We have so much to learn from the recent “pandemic teaching and learning” experience. The strongest message is to learn from what went well during COVID, and ensure we do NOT return to the old ‘grammar of schooling’. We should be collating and sharing all the excellent examples of learning away from school, and asking how we could introduce them into the regular school day – and give up some of the old ‘grammar of schooling’ and move to the ‘new grammar’.
Esteeming teacher expertise
We truly now should esteem the expertise of teachers – unlike parents with 1-3 children in the home class, teachers have 20-30 at once, can motivate them (mostly) to engage in activities that the students initially do not know to do (you don’t go to school to learn that you know), know how to make the struggle of learning joyful, can provide feedback at the right time and in the right way to each student (and not permit children to continually ask “is this right”), and teachers do not ‘do’ the work for the students – and for 200+ days at least 5 hours every day. Teachers know where to go next for each student’s learning, how to balance the breadth and depth of the ever-varied school curriculum, and invest in after school work of marking, preparing, developing resources, going to professional learning, and meetings. As parents, how exhausted were you each day!
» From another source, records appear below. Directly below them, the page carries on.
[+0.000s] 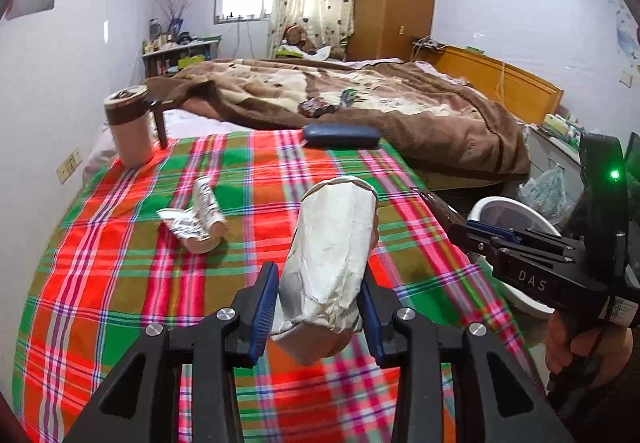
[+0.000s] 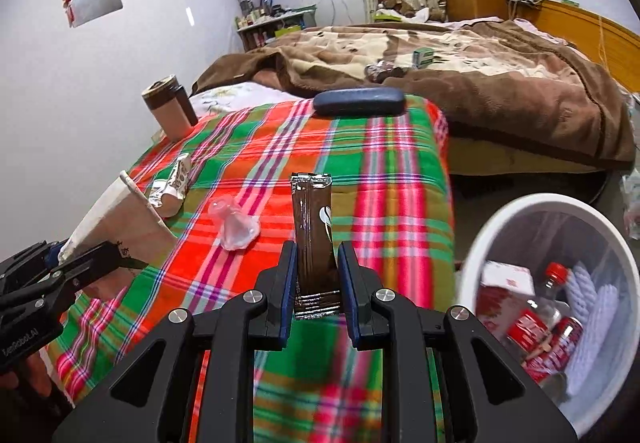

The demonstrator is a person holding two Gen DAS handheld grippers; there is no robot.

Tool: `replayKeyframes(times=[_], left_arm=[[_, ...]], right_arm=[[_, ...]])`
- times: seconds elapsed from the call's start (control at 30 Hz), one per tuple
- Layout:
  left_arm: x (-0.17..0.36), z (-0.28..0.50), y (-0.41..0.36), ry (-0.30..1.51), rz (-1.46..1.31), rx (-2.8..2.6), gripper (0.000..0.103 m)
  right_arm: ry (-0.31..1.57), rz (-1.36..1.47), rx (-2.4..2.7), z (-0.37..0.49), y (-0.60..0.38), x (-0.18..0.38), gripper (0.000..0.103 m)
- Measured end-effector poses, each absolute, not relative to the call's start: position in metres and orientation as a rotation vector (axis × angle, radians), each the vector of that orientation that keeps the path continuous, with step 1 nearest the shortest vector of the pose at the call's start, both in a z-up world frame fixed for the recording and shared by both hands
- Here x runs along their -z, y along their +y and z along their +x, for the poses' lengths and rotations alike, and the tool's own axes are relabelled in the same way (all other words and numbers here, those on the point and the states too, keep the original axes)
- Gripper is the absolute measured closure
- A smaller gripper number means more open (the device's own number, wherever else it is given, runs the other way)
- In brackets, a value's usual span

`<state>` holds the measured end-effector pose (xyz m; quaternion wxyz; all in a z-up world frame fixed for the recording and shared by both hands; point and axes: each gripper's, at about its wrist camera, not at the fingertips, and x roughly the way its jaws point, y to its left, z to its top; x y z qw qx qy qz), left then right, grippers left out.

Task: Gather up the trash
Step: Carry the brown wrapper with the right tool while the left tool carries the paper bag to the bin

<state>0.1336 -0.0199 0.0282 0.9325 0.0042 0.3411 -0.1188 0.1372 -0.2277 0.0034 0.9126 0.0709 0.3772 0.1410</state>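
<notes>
1. The left gripper is clamped on a crumpled paper cup, above the plaid cloth. The cup looks light, soft and crushable, so a grip across its middle suits it.
2. The right gripper is clamped on a brown sachet, thin, light and probably slick, held by its lower end.
3. The white bin stands just right of the cloth's edge, with bottles inside and open room above it.
4. Farther along the cloth lie a clear wrapper and a crumpled packet.
5. Beyond them stand a mug and a dark case.
</notes>
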Motion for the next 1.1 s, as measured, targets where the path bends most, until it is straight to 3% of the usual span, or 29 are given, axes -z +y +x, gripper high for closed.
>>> replayKeyframes(times=[1.1], left_arm=[[-0.031,0.128,-0.202,0.712,0.101,0.576,0.063]], right_arm=[[0.744,0.282,0.09,0.074,-0.37,0.002,0.081]])
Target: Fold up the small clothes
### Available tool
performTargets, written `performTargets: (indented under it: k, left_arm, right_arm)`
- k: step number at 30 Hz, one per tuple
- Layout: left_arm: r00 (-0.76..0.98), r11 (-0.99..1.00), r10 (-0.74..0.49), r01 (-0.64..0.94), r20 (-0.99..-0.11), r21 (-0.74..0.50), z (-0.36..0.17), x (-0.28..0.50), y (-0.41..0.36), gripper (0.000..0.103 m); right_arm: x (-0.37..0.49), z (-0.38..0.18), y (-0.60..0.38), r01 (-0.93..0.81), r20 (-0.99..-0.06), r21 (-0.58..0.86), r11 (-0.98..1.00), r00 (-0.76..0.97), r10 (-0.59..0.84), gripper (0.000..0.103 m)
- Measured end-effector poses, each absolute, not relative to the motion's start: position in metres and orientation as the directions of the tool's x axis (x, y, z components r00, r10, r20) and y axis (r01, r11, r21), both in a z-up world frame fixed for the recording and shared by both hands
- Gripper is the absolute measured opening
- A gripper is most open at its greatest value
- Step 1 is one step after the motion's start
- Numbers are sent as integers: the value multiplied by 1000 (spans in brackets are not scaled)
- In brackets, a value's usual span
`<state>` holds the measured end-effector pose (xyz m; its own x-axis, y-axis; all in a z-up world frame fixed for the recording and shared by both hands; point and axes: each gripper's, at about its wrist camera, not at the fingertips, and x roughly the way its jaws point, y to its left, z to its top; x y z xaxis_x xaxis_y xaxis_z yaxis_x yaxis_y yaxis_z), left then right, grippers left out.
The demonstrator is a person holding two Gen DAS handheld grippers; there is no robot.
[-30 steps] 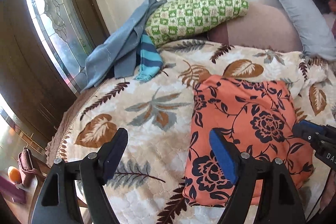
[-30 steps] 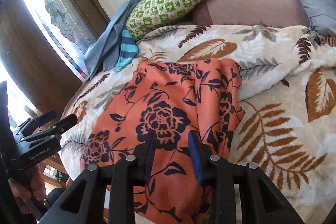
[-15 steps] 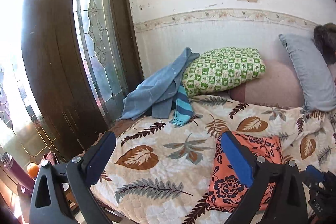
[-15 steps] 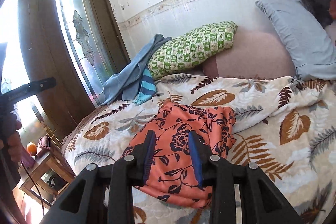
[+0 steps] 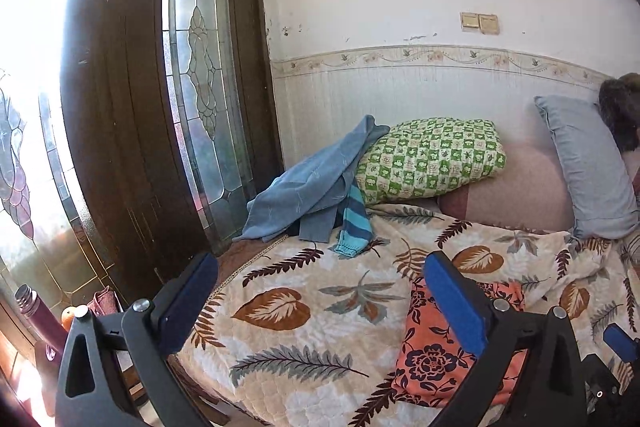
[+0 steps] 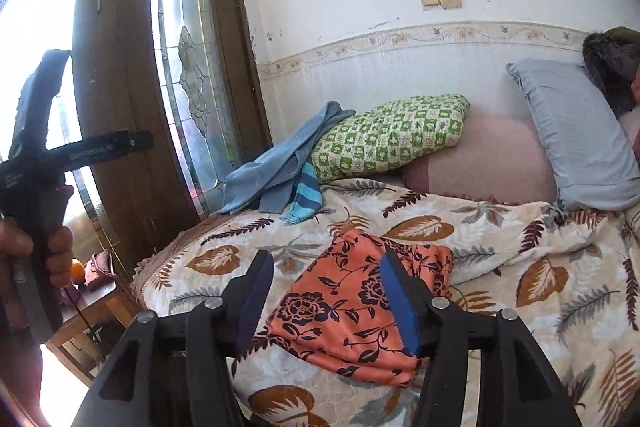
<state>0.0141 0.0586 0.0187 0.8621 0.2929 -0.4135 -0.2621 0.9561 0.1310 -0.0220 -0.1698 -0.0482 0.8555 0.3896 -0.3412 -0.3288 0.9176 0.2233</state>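
Both grippers have lifted away from the folded orange floral cloth [image 6: 360,311], which lies flat on the leaf-patterned blanket [image 6: 520,307]. The left gripper [image 5: 320,303] stands wide and empty; the right gripper [image 6: 326,301] is opening, also empty. This fold seems finished.

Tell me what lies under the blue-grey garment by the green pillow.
A teal striped piece sticks out below the blue-grey garment, which drapes over the green checked pillow's end. A dark patch shows beneath; anything more is covered.
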Motion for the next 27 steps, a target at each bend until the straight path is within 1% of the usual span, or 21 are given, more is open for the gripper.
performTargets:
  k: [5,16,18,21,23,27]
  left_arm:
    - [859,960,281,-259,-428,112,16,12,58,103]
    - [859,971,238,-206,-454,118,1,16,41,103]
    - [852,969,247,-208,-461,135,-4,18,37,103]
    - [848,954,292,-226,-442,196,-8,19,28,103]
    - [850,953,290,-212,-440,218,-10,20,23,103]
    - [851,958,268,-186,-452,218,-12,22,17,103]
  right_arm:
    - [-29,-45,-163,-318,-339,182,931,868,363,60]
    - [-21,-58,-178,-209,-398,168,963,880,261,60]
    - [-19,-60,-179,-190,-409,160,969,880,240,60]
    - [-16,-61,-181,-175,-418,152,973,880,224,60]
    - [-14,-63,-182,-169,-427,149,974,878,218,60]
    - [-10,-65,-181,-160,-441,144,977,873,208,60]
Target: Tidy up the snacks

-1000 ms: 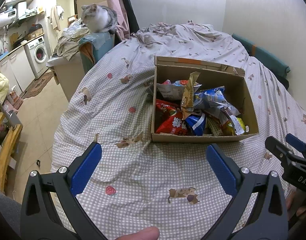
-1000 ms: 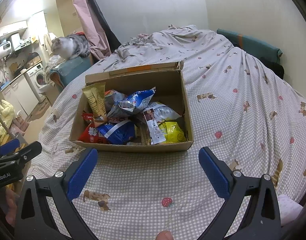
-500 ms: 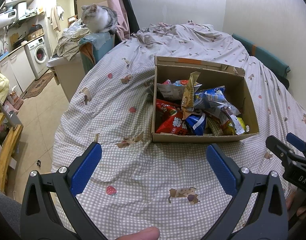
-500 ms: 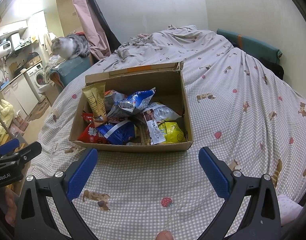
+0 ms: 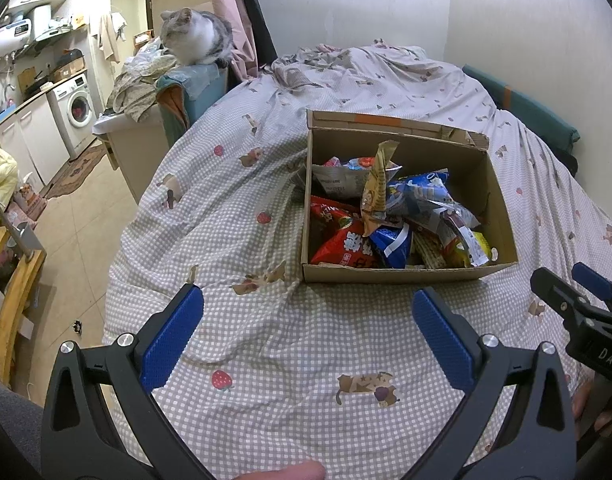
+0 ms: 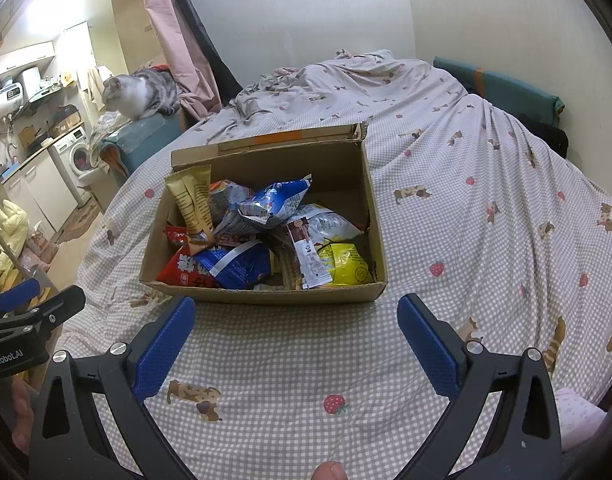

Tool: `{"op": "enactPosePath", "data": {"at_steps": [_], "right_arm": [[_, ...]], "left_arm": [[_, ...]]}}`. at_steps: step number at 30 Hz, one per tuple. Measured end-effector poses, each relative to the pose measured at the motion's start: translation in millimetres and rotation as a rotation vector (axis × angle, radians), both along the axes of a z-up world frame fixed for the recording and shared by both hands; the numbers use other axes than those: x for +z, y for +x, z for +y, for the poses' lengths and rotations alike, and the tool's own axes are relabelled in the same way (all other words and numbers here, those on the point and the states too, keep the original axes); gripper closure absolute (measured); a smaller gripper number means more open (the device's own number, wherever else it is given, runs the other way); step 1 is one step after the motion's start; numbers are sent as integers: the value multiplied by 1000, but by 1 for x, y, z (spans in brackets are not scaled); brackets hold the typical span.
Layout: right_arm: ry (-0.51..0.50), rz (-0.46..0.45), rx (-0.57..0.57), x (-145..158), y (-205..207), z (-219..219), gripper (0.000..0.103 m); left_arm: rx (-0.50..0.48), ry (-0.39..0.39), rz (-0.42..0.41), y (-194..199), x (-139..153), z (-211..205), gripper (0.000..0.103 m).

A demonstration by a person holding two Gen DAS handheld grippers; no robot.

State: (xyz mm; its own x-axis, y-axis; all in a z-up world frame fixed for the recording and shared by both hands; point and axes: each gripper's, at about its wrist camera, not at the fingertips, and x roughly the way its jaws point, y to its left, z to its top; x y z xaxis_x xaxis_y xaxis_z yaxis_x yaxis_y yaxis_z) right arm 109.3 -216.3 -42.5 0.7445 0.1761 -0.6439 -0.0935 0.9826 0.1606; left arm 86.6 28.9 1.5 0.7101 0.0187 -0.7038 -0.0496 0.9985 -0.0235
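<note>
Where it sits on the bed (image 5: 266, 340), the cardboard box (image 5: 401, 274) brims with crumpled snack packets (image 5: 417, 204).

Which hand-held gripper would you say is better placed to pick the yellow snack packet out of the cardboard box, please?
Probably the right hand-held gripper: it is open, and the yellow snack packet lies in the cardboard box's near right corner, nearly ahead. The left hand-held gripper faces the box's left corner.

A bed (image 6: 485, 240) with a checked, animal-and-strawberry printed sheet carries everything. An open cardboard box (image 6: 266, 294) sits directly on it. Beyond the box, the sheet bunches into wrinkles.
</note>
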Motion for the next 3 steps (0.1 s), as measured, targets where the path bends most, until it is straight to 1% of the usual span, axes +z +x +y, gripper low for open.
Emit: {"op": "enactPosePath", "data": {"at_steps": [3], "right_arm": [[0, 0, 3, 0, 0, 0, 0]], "left_arm": [[-8, -1, -3, -1, 1, -1, 0]]}}
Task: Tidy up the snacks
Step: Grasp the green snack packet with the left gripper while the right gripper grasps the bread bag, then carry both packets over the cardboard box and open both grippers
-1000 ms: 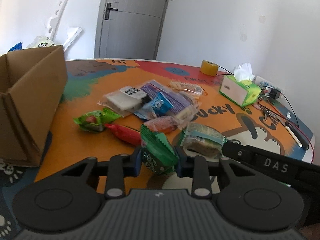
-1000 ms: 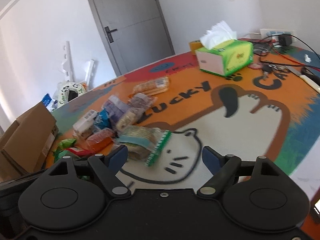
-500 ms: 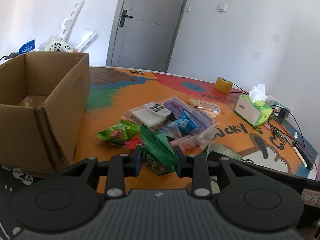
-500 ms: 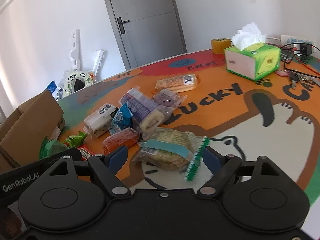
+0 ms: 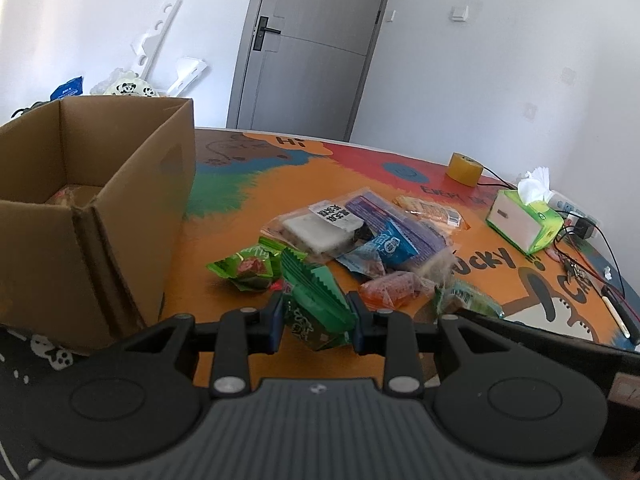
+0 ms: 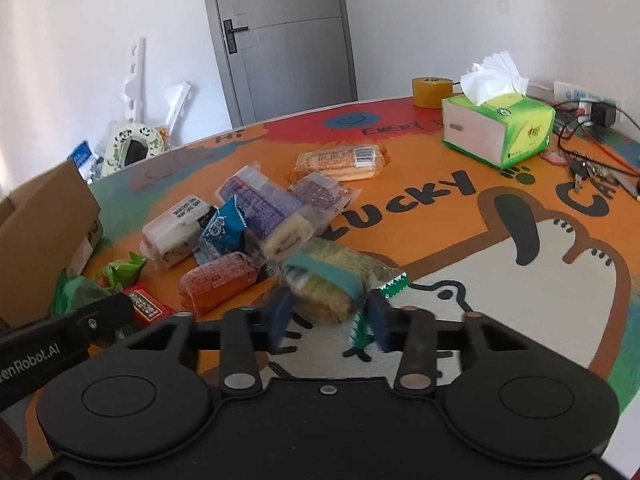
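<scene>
On the printed table [image 5: 248, 196] an open cardboard box [image 5: 120, 208] stands left of the snack pile [image 6: 256, 216]. The right gripper [image 6: 330, 316] has just been closing, its jaws now pressing a green-banded cake pack [image 6: 336, 276]. The left gripper [image 5: 316, 322] pinches a green packet [image 5: 316, 308], lifted near the box

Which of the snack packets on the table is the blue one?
The small blue packet in the middle of the pile, leaning on the purple roll cake; it alone has a bright blue wrapper with white lettering.
</scene>
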The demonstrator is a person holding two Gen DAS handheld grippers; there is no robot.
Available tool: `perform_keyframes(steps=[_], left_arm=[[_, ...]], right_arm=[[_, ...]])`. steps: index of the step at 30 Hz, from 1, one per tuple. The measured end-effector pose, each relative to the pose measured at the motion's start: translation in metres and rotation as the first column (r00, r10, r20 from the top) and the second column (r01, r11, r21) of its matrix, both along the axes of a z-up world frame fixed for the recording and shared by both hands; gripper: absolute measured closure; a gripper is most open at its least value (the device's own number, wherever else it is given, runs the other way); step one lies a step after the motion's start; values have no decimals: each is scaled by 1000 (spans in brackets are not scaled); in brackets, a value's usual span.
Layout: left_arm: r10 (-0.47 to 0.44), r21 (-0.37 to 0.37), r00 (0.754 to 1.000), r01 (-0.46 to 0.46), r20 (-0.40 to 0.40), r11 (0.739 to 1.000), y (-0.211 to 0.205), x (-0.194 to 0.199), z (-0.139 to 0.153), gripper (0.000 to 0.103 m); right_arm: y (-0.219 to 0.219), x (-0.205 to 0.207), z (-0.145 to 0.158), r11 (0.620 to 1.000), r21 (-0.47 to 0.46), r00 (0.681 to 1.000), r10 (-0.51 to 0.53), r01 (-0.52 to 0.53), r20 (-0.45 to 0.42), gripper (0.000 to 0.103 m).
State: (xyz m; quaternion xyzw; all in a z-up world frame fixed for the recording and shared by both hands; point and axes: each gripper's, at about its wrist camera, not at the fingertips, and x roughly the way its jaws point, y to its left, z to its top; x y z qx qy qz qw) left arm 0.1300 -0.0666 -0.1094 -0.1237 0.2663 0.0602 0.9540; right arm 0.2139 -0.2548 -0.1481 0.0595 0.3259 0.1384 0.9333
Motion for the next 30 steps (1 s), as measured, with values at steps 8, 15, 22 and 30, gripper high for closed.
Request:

Many schools ran dual systems of students in front of them at school, and working one-on-one and with groups at home, undertaking professional learning on how to use the government-required learning management systems, and are now preparing for the recovery – while their health was at more risk than for most of us, nary without a grumble, and with an elan and positive disposition. We should truly esteem this expertise, and make ‘teachers’ this year’s Australians of the Year. Yes, healthcare workers will be competitors, but more Australians have been affected directly by teachers. Maybe both teachers and healthcare workers as joint winners.
Learning how to learn
The experience for many was less ‘distance learning’ and more ‘home schooling’. It was not students receiving lessons over the web and doing them, as it entailed parents being involved in the teaching. Perhaps it is no wonder than the average performance of students who enter home schooling is about 75%ile – parents are often only willing to home school the brighter students.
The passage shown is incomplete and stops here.